WHAT YOU HAVE TO DO:
Among the lines below, keep only those from the one containing "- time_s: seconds" through the one containing "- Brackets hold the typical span", and reproduce them exactly.

COLLECTED DATA:
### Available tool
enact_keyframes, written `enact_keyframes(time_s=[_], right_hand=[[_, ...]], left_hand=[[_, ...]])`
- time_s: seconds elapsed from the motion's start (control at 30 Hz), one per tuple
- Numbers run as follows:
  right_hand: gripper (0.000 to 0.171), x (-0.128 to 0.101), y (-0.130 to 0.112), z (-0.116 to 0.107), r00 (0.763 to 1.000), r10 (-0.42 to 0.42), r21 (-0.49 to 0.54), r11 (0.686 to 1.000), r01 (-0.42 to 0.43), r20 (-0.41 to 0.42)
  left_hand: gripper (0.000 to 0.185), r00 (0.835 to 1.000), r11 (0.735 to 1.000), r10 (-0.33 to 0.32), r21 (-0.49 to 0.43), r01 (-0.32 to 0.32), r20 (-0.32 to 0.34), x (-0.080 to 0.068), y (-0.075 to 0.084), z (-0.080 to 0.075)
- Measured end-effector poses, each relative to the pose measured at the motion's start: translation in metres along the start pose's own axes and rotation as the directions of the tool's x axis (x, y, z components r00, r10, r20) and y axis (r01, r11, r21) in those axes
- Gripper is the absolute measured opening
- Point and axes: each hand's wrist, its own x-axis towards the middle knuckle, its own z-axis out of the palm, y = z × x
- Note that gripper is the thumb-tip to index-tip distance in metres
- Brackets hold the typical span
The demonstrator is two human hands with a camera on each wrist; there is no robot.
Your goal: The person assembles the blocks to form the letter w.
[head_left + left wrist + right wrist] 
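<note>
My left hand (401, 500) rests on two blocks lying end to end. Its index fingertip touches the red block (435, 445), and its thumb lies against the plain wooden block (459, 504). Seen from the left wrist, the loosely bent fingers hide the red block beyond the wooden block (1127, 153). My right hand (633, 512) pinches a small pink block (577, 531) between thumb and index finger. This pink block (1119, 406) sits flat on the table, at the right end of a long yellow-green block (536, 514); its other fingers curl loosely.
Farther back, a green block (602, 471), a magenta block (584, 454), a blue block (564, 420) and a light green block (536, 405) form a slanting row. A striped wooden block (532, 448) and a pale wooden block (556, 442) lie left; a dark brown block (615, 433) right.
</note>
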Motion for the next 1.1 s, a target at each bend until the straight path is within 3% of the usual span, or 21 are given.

RESPONSE FOR THIS EXERCISE:
- time_s: seconds elapsed from the motion's start (control at 30 Hz), one per tuple
- Numbers run as follows:
  right_hand: gripper (0.000 to 0.171), x (-0.128 to 0.101), y (-0.130 to 0.112), z (-0.116 to 0.107), r00 (0.763 to 1.000), r10 (-0.42 to 0.42), r21 (-0.49 to 0.54), r11 (0.686 to 1.000), r01 (-0.42 to 0.43), r20 (-0.41 to 0.42)
  left_hand: gripper (0.000 to 0.185), r00 (0.835 to 1.000), r11 (0.735 to 1.000), r10 (-0.33 to 0.32), r21 (-0.49 to 0.43), r01 (-0.32 to 0.32), r20 (-0.32 to 0.34), x (-0.080 to 0.068), y (-0.075 to 0.084), z (-0.080 to 0.075)
- Measured end-effector poses, each relative to the pose measured at the motion's start: translation in metres along the start pose's own axes and rotation as the directions of the tool's x axis (x, y, z components r00, r10, r20) and y axis (r01, r11, r21) in those axes
- Gripper is the absolute measured opening
- Point and axes: each hand's wrist, its own x-axis towards the middle knuckle, its own z-axis out of the palm, y = z × x
- Note that gripper is the thumb-tip to index-tip distance in metres
- Brackets hold the typical span

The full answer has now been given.